Putin war eigentlich nach Turkmenistan gereist, um auch wegen der westlichen Sanktionen gegen Russland die Zusammenarbeit mit Ländern Zentralasiens wie Iran, Kasachstan, Turkmenistan und Aserbaidschan auszubauen, besonders im Energiebereich. Am Donnerstag, zurück in Sankt Petersburg, kritisierte Putin dann die Sanktionen erneut scharf. Dmitrij Medwedjew, stellvertretender Vorsitzender des russischen Sicherheitsrates, äußerte sich ebenfalls zu dem Thema: "Ich möchte noch einmal darauf hinweisen, dass solche feindseligen Maßnahmen unter bestimmten Umständen auch als ein Akt internationaler Aggression gewertet werden können. Und sogar als Casus Belli", also als Kriegsgrund. Obwohl die Nato angekündigt hat, ihre Truppen im Osten massiv aufzustocken, scheint man derzeit nicht davon auszugehen, dass Russland zu einer Militäroperation jenseits der Ukraine in der Lage ist. Nato-Generalsekretär Jens Stoltenberg sagte, Russland sei für den Moment voll auf die Ukraine konzentriert.
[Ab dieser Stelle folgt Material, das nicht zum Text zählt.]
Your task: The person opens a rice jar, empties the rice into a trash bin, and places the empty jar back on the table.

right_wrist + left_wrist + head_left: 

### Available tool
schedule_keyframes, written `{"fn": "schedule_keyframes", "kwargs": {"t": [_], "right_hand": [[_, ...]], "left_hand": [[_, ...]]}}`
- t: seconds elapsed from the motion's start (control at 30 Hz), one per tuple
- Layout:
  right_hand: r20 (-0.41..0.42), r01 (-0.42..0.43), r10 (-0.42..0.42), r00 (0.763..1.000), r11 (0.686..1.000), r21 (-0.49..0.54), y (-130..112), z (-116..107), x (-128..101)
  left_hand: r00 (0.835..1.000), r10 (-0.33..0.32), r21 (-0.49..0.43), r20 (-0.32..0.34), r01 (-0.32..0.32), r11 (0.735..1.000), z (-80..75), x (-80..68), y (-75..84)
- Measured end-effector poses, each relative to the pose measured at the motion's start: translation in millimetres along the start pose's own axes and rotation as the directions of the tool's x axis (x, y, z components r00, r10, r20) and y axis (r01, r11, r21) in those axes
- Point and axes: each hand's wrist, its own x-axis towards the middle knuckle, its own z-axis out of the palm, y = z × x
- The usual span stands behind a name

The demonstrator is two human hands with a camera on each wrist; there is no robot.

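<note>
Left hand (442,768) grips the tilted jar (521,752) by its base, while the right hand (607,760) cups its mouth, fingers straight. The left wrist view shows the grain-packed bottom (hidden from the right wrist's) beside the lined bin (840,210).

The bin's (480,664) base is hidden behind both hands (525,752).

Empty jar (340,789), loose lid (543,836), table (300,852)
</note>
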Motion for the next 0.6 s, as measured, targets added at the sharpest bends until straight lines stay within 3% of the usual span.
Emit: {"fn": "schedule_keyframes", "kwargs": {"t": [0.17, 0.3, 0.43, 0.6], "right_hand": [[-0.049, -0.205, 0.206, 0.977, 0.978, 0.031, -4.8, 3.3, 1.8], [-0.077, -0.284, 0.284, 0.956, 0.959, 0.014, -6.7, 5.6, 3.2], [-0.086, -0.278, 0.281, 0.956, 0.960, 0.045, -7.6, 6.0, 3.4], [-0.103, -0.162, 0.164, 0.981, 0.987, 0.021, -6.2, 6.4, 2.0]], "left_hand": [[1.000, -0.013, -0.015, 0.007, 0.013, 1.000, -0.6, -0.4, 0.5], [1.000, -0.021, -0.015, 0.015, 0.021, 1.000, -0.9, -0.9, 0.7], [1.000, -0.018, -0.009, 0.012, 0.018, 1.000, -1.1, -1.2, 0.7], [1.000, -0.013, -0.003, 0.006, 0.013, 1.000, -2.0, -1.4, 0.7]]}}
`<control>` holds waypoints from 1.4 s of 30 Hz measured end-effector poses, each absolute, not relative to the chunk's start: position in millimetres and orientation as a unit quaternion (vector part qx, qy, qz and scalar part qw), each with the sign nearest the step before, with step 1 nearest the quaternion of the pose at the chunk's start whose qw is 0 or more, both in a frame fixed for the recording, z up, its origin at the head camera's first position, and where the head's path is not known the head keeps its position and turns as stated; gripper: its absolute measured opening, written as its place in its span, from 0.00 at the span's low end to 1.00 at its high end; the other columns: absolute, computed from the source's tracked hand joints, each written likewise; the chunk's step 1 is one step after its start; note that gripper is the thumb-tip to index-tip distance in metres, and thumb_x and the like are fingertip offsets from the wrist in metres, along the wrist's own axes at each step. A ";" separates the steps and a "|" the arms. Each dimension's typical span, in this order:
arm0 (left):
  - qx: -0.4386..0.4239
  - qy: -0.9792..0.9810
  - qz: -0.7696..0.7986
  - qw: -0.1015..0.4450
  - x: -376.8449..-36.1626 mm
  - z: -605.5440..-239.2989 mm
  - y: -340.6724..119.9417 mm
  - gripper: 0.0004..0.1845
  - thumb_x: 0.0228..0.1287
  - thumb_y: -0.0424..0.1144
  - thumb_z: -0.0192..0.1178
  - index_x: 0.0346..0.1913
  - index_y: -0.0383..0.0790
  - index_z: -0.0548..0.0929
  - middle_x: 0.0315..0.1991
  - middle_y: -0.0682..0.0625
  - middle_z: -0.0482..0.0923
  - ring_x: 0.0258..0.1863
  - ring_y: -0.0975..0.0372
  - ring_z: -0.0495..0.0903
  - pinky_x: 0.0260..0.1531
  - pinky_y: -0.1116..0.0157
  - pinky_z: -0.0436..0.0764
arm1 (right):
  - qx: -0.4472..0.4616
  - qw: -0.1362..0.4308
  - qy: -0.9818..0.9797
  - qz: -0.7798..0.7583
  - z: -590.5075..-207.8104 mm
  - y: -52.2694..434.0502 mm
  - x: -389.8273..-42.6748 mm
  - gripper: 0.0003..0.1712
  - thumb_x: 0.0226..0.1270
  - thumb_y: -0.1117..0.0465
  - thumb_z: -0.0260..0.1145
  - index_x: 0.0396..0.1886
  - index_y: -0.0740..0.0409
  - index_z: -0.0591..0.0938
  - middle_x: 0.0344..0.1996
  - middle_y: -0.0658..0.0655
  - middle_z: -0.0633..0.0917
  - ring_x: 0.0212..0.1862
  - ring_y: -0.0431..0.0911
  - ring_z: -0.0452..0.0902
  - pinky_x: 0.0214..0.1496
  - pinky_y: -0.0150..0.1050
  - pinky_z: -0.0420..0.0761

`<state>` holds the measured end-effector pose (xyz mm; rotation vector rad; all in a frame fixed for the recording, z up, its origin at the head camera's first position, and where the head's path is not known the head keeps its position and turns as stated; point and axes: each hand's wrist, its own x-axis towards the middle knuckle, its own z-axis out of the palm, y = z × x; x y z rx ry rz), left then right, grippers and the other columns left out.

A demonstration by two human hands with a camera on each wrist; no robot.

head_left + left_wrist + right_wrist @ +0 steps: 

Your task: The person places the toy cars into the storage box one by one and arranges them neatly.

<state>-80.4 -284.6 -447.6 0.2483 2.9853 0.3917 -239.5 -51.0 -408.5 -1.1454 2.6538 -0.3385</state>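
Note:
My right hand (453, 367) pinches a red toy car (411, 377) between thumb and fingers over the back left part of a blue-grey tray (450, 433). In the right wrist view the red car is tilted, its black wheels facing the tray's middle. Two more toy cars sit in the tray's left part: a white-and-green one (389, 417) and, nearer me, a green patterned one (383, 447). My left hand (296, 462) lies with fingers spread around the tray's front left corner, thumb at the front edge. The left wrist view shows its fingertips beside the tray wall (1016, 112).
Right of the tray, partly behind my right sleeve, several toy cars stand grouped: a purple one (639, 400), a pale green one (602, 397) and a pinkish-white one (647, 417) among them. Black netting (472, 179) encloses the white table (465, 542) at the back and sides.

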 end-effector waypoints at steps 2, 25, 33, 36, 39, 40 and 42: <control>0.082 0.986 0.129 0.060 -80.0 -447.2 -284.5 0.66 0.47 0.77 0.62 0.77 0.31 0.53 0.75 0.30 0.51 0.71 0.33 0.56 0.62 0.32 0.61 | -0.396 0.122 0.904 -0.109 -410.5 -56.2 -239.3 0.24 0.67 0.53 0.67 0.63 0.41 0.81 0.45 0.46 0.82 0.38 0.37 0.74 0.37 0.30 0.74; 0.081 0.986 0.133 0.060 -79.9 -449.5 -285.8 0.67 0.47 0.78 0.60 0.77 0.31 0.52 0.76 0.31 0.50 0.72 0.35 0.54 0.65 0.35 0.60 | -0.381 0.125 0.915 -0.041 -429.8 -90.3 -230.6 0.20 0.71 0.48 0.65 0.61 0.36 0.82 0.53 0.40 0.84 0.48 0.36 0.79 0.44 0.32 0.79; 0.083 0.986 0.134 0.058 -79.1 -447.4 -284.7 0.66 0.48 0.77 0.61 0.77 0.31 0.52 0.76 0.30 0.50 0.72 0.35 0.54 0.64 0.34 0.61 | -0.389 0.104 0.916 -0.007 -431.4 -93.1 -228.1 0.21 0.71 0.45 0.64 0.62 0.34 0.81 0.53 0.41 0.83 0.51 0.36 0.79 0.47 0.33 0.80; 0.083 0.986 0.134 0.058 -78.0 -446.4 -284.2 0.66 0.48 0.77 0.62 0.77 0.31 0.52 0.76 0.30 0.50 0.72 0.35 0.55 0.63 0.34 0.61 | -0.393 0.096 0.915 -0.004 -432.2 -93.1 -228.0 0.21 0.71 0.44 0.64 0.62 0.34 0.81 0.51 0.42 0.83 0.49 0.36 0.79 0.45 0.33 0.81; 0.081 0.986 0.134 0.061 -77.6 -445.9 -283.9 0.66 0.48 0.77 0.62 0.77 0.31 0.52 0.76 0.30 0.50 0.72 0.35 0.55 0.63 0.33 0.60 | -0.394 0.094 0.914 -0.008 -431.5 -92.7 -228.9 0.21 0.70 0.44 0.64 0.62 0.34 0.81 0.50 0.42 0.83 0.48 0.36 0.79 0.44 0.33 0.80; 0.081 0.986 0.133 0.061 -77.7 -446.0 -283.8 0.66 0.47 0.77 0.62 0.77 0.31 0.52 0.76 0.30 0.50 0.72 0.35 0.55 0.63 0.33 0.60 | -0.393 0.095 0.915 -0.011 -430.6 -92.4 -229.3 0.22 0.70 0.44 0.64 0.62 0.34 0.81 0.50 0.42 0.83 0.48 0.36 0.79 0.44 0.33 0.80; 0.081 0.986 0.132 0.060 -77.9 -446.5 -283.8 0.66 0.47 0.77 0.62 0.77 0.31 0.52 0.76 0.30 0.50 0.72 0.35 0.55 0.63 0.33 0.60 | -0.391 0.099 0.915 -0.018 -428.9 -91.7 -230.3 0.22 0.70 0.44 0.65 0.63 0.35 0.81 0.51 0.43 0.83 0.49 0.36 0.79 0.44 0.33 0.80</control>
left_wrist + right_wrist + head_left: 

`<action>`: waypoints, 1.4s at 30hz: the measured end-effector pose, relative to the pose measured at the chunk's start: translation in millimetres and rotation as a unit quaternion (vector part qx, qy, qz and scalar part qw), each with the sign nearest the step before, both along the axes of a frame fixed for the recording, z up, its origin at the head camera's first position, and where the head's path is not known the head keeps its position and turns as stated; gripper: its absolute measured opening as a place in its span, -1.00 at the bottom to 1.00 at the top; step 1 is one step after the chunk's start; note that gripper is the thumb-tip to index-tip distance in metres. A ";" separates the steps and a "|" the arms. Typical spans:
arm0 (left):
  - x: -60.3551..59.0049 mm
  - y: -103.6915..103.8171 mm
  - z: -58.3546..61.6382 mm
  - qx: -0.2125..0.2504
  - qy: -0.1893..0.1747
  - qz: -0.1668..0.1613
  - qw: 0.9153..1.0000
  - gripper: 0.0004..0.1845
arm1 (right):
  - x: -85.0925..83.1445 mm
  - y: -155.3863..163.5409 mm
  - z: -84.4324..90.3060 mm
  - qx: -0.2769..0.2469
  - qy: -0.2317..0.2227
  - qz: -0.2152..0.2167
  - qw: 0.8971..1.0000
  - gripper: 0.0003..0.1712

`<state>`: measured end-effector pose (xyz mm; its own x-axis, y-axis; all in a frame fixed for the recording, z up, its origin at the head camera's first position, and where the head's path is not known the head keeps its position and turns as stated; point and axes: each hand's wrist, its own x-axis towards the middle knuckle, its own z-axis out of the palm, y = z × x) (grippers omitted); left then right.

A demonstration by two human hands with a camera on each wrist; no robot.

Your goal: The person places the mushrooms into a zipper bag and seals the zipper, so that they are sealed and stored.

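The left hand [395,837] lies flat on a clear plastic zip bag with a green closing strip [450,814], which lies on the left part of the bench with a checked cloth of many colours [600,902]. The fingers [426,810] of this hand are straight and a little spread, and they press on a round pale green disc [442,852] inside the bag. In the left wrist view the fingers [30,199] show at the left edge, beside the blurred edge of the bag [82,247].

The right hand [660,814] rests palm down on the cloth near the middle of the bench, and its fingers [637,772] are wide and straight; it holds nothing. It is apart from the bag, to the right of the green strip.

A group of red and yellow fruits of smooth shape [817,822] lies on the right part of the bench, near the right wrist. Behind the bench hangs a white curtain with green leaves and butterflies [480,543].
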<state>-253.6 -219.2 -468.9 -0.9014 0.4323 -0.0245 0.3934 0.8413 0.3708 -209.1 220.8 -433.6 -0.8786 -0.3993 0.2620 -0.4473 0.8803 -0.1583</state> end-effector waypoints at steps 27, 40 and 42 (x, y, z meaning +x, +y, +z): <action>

Am Donnerstag traf Putin dann noch den indonesischen Präsidenten Joko Widodo. Dieser hatte zuvor in Kiew mit dem ukrainischen Präsidenten Wolodimir Selenskij gesprochen. Indonesien ist im Herbst Gastgeber des G-20-Gipfels, zu dem auch Putin eingeladen ist. Ob er an diesem physisch teilnimmt, ist noch unklar. Mancher könnte es als Provokation verstehen.